人間関係に悩んでいる方にお勧めです!

認知行動療法によって、自らの感情とそれに伴う自動思考をメモして(外在化・見える化)することを繰り返して、身の回りに起こる様々なことに伴う自分の感情を客観視できるようにします。 たとえば、ネトウヨに絡まれると即キレるのはなぜか?といったことをメモに書きだしてみます。怒りはどこから来るのかを考えてみます。ま、この例だと、考える必要もありませんが。で、自分が怒っているということを自覚します。さらに怒っている自分を、幽体離脱して上から見るというイメージをしてみます(マインドフルネス)。その怒っている自分をまるごと受け止めて、著者の書き方によると、ウンコを流すイメージで怒りを流します。 これを自分の中に起こる不安や恐怖の感情が出たときに繰り返します。そうすると、自分の感情を丸ごと受け止められるようになるようです。 これだけのことでも、メンタルが大きく傷ついている人には、1年から1年半くらいの時間がかかるようです。職場での私は、どれくらいかかるのでしょうか^^;人事異動を待つ方が早いかもしれません。 このように、日常で起こる様々な出来事から生まれる自分の感情をうまく処理できるようになったら、スキーマ療法に進みます。 過去のつらい体験から作られた早期不適応スキーマから作られるモードを、ハッピースキーマに書き換えていくというのが、簡単に言えばスキーマ療法です。 このスキーマが作られる過程を思い出す作業は、メンタルが壊れてしまった人には過酷なものなので、まずは安心できる状況を確保します。 そのうえで、過去のトラウマを思い出しながら、乗り越えられるイメージを繰り返し自分に植え付けていくという地道な作業を繰り返しますので、とても時間がかかります。

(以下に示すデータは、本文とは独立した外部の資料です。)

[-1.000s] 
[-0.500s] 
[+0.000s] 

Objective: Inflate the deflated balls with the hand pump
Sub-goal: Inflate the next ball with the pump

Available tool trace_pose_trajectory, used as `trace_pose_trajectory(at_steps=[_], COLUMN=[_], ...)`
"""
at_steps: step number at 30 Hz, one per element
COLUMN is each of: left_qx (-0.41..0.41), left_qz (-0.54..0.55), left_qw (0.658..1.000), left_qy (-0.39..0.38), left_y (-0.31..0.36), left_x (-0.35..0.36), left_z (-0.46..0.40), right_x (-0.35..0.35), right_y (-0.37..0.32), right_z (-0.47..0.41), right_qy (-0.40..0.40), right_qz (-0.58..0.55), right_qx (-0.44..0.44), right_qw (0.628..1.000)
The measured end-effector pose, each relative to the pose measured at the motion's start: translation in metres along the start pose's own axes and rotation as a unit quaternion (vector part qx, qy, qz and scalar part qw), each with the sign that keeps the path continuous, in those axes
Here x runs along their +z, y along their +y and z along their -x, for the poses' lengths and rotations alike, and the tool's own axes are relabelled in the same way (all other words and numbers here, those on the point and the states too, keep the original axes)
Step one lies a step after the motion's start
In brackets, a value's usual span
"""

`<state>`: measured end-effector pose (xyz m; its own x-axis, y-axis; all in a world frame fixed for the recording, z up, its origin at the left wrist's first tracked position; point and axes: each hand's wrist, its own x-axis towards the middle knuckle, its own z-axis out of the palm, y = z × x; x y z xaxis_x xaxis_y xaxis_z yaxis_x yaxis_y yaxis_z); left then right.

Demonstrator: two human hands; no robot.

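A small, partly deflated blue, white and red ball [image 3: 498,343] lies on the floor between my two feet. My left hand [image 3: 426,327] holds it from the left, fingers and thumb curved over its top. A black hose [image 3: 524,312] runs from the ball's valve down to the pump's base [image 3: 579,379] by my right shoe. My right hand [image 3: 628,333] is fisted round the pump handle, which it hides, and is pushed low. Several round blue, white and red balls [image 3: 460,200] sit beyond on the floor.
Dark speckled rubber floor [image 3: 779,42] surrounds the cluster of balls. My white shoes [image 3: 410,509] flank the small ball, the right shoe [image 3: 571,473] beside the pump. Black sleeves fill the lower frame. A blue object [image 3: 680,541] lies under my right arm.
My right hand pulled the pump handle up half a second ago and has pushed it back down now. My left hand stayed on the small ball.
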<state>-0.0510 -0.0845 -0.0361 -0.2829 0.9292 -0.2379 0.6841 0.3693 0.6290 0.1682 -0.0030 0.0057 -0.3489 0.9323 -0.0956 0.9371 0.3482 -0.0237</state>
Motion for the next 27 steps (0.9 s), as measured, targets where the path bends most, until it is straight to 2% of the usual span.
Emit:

それだけ、幼少期から思春期にかけてのつらい体験は、その後の人生に大きな影を落とし続けるのですね^^;トラウマおそるべしです。 このような若干理解しにくいものを、架空の人物を使いながらわかりやすく書かれている本書は、専門家でない私のような人間にもとても理解しやすかったです。 メンタルがやられていることを自覚している私のような人間だけでなく、なんか人間関係がうまくいかないな、くらいにしか思っていない方でも、一度読んで、自分の過去を振り返ってみるといいのではないでしょうか。